_Task item_.
Return only the lines of the data below from the line with "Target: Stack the" up to and including the line with "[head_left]", exactly as written, with the pictures omitted.

_The records_.

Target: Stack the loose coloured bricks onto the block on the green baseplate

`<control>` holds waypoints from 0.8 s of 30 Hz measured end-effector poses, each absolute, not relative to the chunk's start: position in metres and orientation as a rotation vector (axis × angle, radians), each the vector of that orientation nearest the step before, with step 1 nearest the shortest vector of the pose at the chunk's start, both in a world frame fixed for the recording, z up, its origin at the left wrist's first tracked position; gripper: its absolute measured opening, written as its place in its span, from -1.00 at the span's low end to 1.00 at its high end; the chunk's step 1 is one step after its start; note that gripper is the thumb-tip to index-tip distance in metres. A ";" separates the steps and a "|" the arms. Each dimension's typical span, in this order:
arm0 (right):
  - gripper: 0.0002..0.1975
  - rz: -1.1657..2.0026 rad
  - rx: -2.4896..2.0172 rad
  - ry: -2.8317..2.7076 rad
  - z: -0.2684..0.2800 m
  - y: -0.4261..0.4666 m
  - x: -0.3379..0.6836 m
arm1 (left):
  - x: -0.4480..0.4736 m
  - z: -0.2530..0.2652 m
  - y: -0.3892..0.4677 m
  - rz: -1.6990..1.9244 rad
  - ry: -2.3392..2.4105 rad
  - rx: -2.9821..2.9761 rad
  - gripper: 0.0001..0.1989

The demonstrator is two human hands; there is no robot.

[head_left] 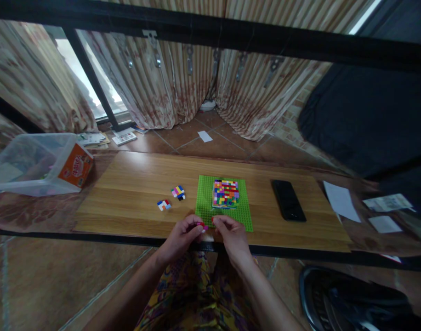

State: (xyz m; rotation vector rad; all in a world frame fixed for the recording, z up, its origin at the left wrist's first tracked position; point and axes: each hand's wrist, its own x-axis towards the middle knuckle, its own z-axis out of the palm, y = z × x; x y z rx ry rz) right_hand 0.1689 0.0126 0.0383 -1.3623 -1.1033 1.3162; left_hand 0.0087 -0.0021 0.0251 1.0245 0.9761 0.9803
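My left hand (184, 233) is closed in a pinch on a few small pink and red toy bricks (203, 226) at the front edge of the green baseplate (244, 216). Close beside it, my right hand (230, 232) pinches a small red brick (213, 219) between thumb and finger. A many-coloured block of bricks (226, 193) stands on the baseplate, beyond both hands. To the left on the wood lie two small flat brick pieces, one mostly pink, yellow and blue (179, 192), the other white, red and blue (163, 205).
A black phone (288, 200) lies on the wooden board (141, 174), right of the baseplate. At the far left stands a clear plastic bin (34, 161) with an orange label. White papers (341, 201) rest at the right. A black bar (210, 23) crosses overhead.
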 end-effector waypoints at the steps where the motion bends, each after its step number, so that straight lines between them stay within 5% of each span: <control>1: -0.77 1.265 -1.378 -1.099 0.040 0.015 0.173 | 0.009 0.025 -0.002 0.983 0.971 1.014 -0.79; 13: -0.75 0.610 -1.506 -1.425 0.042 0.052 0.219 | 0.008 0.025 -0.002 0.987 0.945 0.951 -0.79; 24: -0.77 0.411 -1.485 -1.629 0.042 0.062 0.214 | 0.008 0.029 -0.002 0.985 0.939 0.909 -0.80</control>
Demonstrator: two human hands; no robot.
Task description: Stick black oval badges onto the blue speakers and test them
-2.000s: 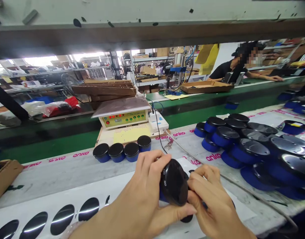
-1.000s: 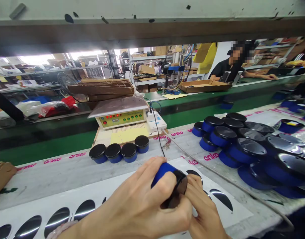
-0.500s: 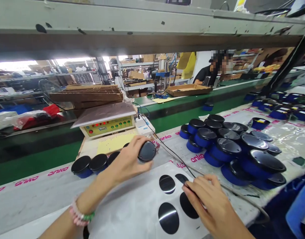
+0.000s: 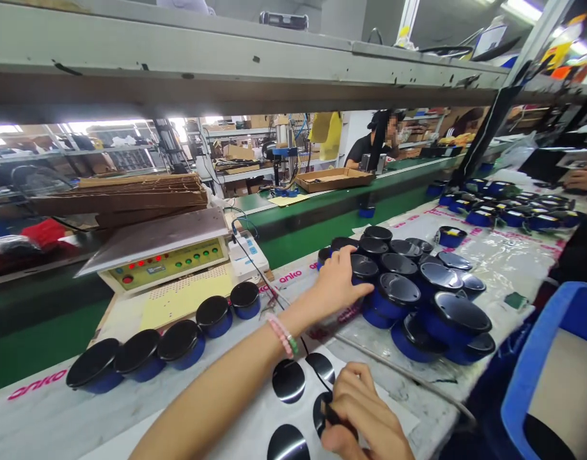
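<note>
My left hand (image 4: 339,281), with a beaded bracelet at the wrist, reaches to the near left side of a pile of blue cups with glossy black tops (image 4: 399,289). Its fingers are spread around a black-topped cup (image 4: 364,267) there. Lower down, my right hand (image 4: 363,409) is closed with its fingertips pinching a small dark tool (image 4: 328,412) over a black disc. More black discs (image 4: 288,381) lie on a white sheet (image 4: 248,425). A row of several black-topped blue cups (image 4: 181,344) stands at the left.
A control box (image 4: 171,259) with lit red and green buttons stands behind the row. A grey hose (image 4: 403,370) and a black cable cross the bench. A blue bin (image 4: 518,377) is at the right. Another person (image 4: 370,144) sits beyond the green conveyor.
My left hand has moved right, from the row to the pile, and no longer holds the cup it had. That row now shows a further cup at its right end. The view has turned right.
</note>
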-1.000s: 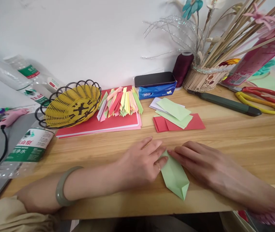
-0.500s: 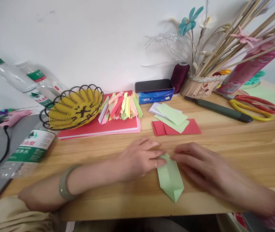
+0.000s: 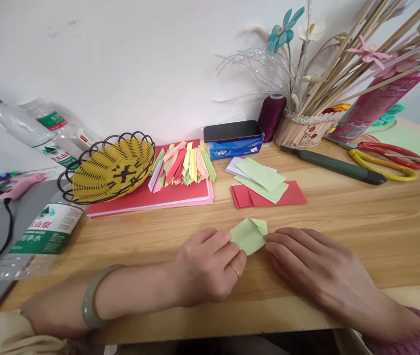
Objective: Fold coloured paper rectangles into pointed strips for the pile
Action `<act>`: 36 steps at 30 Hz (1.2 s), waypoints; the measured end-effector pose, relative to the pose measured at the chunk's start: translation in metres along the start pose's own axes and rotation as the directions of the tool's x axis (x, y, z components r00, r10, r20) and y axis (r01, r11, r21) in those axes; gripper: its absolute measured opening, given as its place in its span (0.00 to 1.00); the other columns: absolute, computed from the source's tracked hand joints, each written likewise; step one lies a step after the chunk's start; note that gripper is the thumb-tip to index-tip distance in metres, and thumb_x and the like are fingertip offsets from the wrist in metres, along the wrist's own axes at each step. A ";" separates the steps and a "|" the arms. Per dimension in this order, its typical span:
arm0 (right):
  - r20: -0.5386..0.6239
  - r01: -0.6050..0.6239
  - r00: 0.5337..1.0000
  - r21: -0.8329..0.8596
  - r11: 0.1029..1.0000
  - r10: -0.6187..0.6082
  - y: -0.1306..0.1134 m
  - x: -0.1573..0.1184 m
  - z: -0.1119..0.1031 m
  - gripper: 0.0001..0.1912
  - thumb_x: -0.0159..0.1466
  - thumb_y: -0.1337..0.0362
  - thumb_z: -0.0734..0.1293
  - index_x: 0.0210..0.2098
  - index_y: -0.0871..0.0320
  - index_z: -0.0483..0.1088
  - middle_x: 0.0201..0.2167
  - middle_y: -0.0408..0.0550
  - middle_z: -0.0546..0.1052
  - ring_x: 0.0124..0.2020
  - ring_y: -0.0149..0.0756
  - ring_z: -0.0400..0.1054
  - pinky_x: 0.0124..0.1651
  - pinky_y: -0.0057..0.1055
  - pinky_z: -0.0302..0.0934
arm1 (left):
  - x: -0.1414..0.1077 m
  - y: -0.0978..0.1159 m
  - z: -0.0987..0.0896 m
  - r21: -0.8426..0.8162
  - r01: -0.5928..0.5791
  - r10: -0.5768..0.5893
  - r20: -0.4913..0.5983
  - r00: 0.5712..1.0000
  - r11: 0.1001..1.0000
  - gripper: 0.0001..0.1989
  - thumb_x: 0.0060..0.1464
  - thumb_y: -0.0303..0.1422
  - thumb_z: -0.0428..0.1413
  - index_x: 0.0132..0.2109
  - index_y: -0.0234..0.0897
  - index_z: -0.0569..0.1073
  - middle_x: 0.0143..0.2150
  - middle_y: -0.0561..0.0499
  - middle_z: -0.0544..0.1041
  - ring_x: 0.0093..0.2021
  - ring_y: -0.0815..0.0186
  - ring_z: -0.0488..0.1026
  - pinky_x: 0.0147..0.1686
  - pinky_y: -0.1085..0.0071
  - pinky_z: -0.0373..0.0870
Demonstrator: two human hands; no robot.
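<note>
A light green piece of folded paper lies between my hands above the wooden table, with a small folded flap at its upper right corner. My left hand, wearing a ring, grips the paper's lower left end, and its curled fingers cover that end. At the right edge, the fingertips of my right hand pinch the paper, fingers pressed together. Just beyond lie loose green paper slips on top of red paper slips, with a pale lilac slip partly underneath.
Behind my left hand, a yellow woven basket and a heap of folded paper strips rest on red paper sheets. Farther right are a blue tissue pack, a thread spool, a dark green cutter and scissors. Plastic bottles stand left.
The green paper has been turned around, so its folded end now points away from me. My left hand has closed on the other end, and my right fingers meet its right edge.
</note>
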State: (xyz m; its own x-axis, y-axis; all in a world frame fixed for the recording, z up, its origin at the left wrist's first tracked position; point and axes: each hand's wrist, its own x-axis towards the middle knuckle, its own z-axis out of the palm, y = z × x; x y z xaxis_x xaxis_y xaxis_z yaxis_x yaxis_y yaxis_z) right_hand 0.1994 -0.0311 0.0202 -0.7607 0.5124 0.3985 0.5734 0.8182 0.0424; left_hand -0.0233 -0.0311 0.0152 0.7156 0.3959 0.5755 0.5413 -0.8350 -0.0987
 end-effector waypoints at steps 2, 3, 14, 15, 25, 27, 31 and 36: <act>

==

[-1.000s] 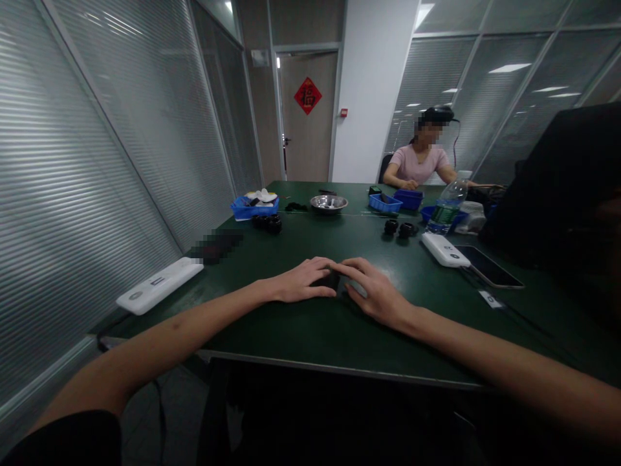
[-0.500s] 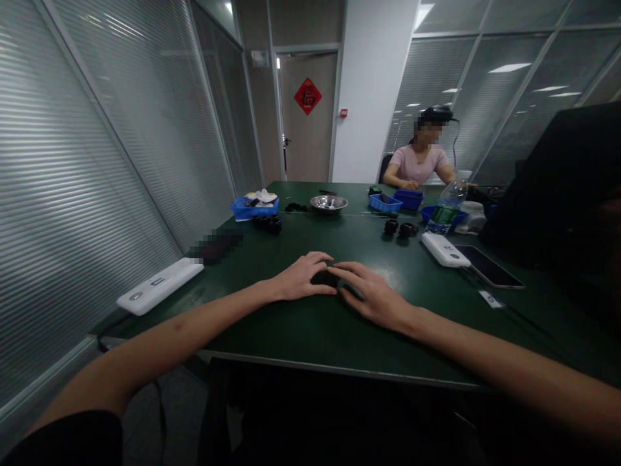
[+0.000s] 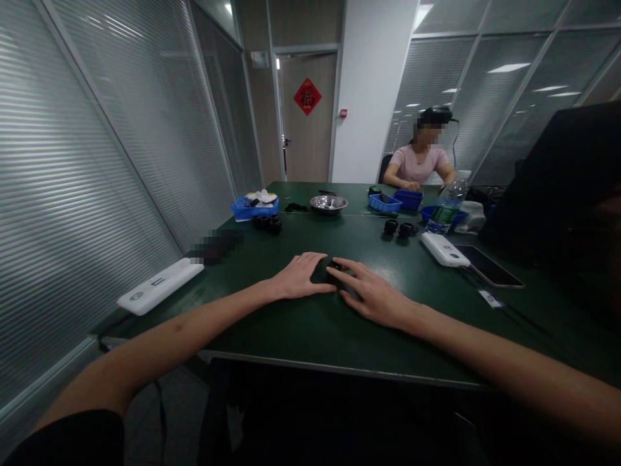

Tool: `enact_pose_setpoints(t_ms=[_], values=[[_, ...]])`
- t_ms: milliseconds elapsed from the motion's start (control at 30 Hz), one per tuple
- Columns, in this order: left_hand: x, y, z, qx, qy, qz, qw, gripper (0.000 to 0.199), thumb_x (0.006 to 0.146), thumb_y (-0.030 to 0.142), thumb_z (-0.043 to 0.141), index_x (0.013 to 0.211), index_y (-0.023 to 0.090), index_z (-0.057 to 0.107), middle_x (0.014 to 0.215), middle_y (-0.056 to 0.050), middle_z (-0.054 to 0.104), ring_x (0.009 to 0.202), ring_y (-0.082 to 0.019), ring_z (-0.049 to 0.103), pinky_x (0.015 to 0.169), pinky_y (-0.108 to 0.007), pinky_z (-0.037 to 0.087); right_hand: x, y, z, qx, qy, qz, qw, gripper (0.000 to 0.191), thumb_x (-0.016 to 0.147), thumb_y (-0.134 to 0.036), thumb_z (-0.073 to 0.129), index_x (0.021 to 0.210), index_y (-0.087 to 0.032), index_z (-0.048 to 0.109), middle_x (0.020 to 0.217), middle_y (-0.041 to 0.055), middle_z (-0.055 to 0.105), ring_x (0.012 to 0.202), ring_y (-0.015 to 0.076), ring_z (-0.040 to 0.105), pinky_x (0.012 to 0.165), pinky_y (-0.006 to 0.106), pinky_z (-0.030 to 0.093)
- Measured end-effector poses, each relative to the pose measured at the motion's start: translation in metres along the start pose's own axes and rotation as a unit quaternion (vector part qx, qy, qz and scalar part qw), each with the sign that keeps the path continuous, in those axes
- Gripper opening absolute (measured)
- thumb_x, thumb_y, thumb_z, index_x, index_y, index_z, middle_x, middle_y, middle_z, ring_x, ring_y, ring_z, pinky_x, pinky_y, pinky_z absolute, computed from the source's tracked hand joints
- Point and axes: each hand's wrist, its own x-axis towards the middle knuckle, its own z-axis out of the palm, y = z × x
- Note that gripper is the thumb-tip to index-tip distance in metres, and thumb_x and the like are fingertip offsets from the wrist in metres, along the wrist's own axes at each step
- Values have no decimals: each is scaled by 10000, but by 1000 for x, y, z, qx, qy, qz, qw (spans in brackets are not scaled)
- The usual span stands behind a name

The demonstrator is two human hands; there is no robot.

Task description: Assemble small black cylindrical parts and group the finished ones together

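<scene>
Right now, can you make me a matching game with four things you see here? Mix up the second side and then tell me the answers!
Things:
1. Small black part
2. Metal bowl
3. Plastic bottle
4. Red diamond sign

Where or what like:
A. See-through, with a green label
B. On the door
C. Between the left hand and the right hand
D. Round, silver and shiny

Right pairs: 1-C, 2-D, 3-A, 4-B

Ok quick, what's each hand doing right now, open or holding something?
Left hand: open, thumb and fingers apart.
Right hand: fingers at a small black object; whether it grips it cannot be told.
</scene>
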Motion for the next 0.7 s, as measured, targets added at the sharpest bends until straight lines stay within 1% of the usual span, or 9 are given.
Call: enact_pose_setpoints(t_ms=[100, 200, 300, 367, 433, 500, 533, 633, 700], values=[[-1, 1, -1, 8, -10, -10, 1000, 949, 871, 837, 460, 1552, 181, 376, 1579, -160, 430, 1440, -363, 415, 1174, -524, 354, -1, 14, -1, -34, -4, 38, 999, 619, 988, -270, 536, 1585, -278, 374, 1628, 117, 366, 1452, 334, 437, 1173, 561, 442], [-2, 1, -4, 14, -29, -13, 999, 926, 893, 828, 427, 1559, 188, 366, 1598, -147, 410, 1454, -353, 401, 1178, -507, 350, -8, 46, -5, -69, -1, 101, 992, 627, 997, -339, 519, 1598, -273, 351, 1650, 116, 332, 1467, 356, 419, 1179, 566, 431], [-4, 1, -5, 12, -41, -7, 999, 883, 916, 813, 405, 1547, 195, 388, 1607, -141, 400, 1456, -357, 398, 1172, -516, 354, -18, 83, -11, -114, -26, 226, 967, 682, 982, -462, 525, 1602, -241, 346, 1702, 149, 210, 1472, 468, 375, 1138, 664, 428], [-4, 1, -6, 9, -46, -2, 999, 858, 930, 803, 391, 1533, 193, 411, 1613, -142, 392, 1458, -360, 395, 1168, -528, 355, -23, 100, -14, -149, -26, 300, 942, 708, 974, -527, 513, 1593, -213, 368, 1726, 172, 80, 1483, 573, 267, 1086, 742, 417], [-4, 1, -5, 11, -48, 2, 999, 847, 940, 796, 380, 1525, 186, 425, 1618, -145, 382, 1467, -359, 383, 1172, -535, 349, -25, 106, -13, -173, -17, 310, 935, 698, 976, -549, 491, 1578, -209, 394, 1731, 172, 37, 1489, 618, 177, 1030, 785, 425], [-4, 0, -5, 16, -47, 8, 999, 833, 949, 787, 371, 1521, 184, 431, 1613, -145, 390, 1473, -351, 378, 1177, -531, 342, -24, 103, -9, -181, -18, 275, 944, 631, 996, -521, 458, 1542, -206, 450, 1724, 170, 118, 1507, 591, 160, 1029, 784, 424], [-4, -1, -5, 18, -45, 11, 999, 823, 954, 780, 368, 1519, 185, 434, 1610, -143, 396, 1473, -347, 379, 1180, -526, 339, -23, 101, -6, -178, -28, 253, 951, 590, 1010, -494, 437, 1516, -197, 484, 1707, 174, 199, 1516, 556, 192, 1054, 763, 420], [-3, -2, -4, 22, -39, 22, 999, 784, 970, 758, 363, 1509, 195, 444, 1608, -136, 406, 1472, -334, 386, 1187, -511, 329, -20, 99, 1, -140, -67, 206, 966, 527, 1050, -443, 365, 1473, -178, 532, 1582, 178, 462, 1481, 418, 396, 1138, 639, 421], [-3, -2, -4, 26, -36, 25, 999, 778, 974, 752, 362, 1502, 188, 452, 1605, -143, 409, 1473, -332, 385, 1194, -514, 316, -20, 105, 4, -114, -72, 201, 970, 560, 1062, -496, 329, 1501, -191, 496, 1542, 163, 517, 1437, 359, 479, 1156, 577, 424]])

_Output for this task_.
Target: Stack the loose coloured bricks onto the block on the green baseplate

`<control>` holds waypoints from 0.8 s of 30 Hz measured end-effector poses, each absolute, not relative to the chunk's start: position in metres and orientation as a rotation vector (axis × angle, radians), each the vector of that orientation nearest the step before, with step 1 nearest the shortest vector of the pose at the chunk's start, both in a world frame fixed for the recording, z up, its origin at the left wrist's first tracked position; gripper: its absolute measured opening, written as its place in its span, from -1.00 at the span's low end to 1.00 at its high end; the chunk's step 1 is one step after its start; note that gripper is the thumb-tip to index-tip distance in metres. A ";" separates the steps and a "|" the arms. Each dimension's typical span, in this order:
arm0 (right):
  - gripper: 0.0002..0.1975
  - rz: -1.1657..2.0026 rad
  - rx: -2.4896..2.0172 rad
  - ry: -2.8317..2.7076 rad
  - z: -0.2684..0.2800 m
  - y: -0.4261..0.4666 m
  - x: -0.3379..0.6836 m
arm1 (left):
  - x: -0.4480..0.4736 m
  - z: -0.2530..0.2652 m
  - y: -0.3892..0.4677 m
  - rz: -1.6990..1.9244 rad
  - ry: -2.3392..2.4105 rad
  - rx: -2.9821..2.9761 rad
  - gripper: 0.0001..0.1989

The demonstrator is two human hands; there is no robot.

[head_left] 

The work on this exercise has been finished.